(Exercise objective) Of the lines listed below, return exactly those that run from the line containing "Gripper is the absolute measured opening" through the line containing "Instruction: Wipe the", both included.
BEGIN Data extract
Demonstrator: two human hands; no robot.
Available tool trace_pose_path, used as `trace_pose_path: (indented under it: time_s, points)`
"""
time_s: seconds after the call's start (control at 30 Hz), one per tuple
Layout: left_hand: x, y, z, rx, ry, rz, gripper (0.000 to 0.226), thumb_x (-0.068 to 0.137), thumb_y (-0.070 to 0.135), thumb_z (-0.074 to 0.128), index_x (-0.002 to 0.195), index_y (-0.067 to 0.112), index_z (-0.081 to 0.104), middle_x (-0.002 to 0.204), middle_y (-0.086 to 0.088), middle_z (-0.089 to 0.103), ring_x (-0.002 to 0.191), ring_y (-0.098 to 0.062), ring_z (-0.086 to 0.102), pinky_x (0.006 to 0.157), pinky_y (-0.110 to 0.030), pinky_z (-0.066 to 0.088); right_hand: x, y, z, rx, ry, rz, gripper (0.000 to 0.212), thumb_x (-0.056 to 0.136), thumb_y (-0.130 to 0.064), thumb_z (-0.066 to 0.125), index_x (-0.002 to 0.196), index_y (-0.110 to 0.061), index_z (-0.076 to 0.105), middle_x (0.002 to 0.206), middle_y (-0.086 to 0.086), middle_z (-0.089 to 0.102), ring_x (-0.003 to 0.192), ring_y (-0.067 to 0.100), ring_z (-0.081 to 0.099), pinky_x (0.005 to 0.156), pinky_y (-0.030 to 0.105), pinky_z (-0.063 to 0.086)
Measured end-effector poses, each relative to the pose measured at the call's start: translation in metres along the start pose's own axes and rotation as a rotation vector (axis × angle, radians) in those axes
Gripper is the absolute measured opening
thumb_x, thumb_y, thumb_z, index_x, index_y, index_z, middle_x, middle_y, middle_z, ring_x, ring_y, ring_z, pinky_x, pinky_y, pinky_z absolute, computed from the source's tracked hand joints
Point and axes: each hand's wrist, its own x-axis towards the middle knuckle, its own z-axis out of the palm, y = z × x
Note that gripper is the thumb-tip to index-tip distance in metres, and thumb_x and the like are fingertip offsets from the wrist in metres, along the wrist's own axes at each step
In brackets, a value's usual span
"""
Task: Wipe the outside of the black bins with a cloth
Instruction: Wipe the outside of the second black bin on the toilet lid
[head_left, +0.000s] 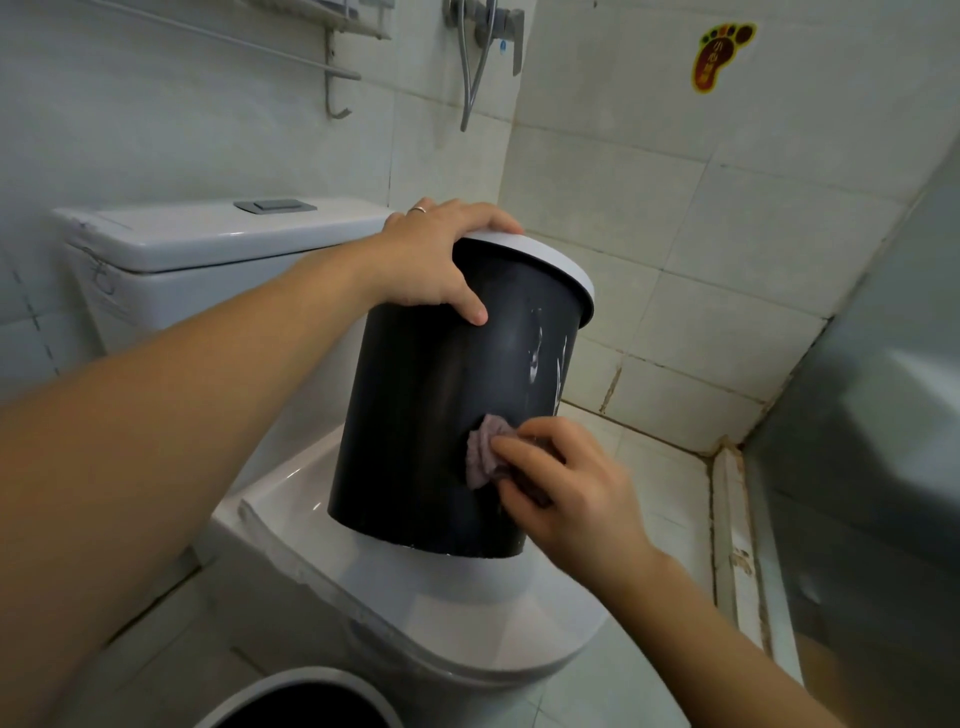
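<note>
A black bin (415, 415) with a white rim stands tilted on the closed toilet lid (467, 613). My left hand (436, 254) grips its top rim, thumb down the black side. My right hand (566, 483) pinches a small purple-grey cloth (485, 454) and presses it against the bin's lower right side. White streaks (537, 348) mark the bin wall above the cloth. A second black bin (301, 701) with a white rim shows at the bottom edge, only its top visible.
The toilet cistern (208, 249) sits behind the bin at left. Tiled walls close in behind and at right, with a shower hose (475, 67) and a towel rack (332, 67) above. A grey panel (872, 415) stands at the right.
</note>
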Motion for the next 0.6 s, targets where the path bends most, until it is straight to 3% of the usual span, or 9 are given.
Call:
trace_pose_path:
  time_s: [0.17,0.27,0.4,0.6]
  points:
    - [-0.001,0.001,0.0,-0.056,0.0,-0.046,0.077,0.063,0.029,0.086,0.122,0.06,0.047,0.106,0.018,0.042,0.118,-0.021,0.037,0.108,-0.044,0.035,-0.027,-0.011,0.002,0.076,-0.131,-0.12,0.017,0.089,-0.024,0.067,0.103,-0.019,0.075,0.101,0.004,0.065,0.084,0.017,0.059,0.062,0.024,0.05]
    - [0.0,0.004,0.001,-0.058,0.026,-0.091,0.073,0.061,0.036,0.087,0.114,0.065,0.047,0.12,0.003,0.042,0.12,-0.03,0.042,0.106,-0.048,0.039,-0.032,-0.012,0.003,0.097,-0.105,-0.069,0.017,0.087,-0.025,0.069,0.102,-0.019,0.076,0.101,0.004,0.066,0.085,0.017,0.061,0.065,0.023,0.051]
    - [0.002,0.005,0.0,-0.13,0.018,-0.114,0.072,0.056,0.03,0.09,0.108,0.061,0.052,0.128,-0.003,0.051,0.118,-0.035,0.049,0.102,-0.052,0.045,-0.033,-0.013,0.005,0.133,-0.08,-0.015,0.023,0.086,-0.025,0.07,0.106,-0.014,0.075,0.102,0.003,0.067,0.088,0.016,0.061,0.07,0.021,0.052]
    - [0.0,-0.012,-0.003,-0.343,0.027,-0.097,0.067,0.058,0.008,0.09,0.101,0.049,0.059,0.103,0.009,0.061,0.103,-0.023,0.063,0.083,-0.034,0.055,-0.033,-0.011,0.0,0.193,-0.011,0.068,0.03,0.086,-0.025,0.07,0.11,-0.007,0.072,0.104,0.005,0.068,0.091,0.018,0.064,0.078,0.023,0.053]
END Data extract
(Response to the exercise)
Gripper is the absolute measured opening
thumb_x, thumb_y, thumb_z, index_x, index_y, index_z, middle_x, middle_y, middle_z, ring_x, ring_y, ring_z, pinky_x, pinky_y, pinky_z absolute, computed from the source's tracked hand joints
Point and axes: each hand's wrist, its own x-axis towards the middle knuckle, its own z-axis out of the palm, y = z × x
Note that gripper is the thumb-tip to index-tip distance in metres, and thumb_x and the like are fingertip offsets from the wrist in metres, along the wrist's own axes at each step
In brackets, a value's usual span
"""
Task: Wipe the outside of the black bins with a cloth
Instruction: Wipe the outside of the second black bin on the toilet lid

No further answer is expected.